* _RAW DATA_
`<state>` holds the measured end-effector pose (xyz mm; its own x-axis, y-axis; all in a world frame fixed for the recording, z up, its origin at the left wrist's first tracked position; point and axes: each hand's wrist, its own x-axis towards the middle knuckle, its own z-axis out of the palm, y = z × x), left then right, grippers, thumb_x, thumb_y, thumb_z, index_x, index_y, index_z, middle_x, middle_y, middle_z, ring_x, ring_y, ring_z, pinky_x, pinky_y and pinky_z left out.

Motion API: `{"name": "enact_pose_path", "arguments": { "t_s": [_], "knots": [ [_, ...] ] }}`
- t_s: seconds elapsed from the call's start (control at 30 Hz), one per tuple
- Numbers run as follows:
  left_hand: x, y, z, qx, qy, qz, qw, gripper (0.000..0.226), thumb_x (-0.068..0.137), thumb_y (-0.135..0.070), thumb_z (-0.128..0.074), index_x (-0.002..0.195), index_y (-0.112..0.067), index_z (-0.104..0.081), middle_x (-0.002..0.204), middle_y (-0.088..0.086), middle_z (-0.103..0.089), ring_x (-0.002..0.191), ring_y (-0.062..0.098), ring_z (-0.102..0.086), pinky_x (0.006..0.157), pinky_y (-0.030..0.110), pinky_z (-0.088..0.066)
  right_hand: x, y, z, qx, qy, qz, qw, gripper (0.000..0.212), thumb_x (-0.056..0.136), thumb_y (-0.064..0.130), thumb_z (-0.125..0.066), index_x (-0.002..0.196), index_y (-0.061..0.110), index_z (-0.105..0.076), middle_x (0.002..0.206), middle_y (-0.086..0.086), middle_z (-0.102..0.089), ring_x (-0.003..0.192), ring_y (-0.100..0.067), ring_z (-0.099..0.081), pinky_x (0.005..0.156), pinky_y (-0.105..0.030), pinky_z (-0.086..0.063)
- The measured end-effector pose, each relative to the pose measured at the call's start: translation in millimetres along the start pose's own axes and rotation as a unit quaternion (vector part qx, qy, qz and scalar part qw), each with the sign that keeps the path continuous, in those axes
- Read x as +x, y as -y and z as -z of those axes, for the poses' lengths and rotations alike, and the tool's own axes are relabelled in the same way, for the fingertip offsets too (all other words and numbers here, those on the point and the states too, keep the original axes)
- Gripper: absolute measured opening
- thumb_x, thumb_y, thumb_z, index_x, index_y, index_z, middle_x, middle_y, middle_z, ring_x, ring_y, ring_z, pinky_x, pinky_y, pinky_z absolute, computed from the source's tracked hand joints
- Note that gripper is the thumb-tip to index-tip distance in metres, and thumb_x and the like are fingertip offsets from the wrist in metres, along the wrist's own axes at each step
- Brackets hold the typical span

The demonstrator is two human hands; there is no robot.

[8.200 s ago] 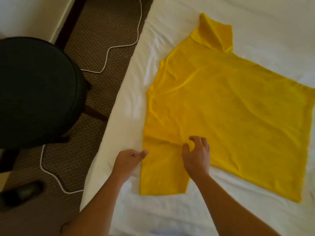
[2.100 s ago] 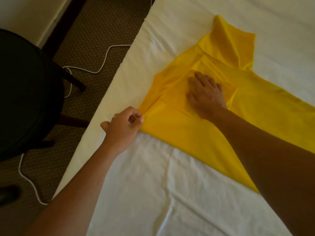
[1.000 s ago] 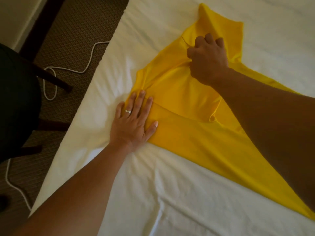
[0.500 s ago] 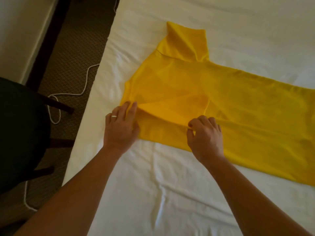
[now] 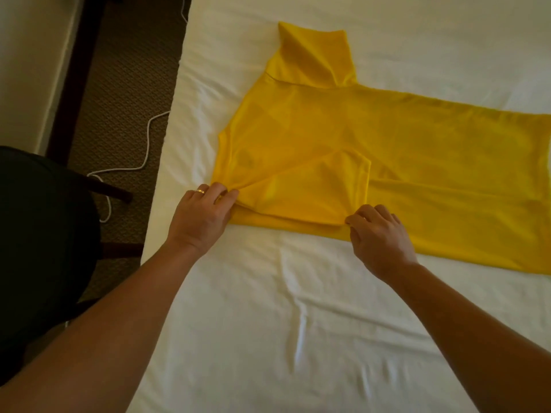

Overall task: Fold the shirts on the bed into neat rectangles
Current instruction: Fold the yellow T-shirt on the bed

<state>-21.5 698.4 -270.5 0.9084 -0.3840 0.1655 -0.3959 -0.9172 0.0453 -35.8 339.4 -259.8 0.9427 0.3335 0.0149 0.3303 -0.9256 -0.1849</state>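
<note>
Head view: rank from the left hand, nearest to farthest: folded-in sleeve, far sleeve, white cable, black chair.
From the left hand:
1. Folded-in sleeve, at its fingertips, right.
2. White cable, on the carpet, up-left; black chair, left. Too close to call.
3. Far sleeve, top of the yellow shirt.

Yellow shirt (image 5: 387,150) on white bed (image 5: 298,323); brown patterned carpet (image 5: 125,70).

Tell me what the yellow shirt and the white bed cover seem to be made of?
Yellow shirt: thin matte knit, likely cotton or polyester blend; it drapes softly and shows layers underneath. White sheet: smooth woven fabric, probably cotton; it holds fine creases.
</note>
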Motion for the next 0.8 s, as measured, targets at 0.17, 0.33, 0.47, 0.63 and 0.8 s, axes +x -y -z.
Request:
{"name": "enact_pose_path", "arguments": {
  "t_s": [0.17,0.33,0.47,0.63,0.8],
  "knots": [
    [1,9,3,-0.010,-0.005,-0.027,1.000,0.018,0.091,-0.010,-0.060,0.105,-0.006,-0.071,0.094,0.016,-0.063,0.071,0.037,-0.059,0.057,0.042,-0.044,-13,-11,-1,0.025,0.008,0.008,1.000,0.015,0.080,0.000,-0.078,0.091,0.009,-0.073,0.090,-0.009,-0.067,0.081,-0.037,-0.061,0.064,-0.044,-0.053],
    [-5,15,3,0.016,-0.023,-0.076,0.997,0.015,0.090,-0.004,-0.066,0.102,-0.010,-0.073,0.093,0.012,-0.066,0.075,0.036,-0.059,0.062,0.042,-0.042,-12,-14,-1,0.020,0.020,0.005,1.000,0.010,0.084,0.008,-0.077,0.094,0.009,-0.076,0.091,-0.011,-0.067,0.083,-0.038,-0.062,0.065,-0.047,-0.055],
    [-15,17,2,0.028,-0.022,-0.107,0.994,0.012,0.094,-0.011,-0.064,0.101,-0.010,-0.074,0.093,0.010,-0.067,0.076,0.035,-0.059,0.064,0.042,-0.041,-14,-14,4,0.011,0.046,0.006,0.999,0.009,0.083,0.010,-0.078,0.092,0.009,-0.076,0.087,-0.011,-0.065,0.080,-0.037,-0.062,0.064,-0.046,-0.055],
    [-9,9,9,0.007,-0.016,-0.078,0.997,0.026,0.093,-0.026,-0.055,0.084,-0.008,-0.071,0.084,0.011,-0.064,0.072,0.034,-0.056,0.063,0.042,-0.038,-6,-15,15,0.070,0.114,-0.031,0.990,0.026,0.089,0.038,-0.061,0.089,0.016,-0.075,0.084,-0.005,-0.066,0.081,-0.031,-0.062,0.067,-0.037,-0.051],
    [11,-33,1,-0.006,-0.009,-0.100,0.995,0.043,0.098,-0.036,-0.050,0.127,-0.009,-0.068,0.128,0.015,-0.066,0.105,0.039,-0.062,0.082,0.047,-0.048,28,3,21,0.075,0.024,-0.077,0.994,0.037,0.095,0.033,-0.053,0.121,0.010,-0.067,0.121,-0.016,-0.062,0.108,-0.040,-0.057,0.083,-0.048,-0.052]
  ]
}}
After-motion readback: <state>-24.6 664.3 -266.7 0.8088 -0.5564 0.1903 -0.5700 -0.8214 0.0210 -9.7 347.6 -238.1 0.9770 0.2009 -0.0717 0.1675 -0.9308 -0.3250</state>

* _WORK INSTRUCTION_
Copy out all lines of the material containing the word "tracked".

* _THE COMPLETED TASK_
`<state>` holds the measured end-effector pose (xyz mm; its own x-axis, y-axis; all in a world frame fixed for the recording, z up, its origin at the left wrist's first tracked position; point and axes: each hand's wrist, its own x-axis towards the middle knuckle, its own z-axis out of the palm, y = z × x), left then right, grippers, thumb_x, thumb_y, thumb_z, index_x, index_y, index_z, middle_x, middle_y, middle_z, ring_x, ring_y, ring_z, pinky_x, pinky_y and pinky_z left out.
- thumb_x, thumb_y, thumb_z, index_x, index_y, index_z, middle_x, middle_y, middle_z, ring_x, ring_y, ring_z, pinky_x, pinky_y, pinky_z absolute, computed from the source's tracked hand joints

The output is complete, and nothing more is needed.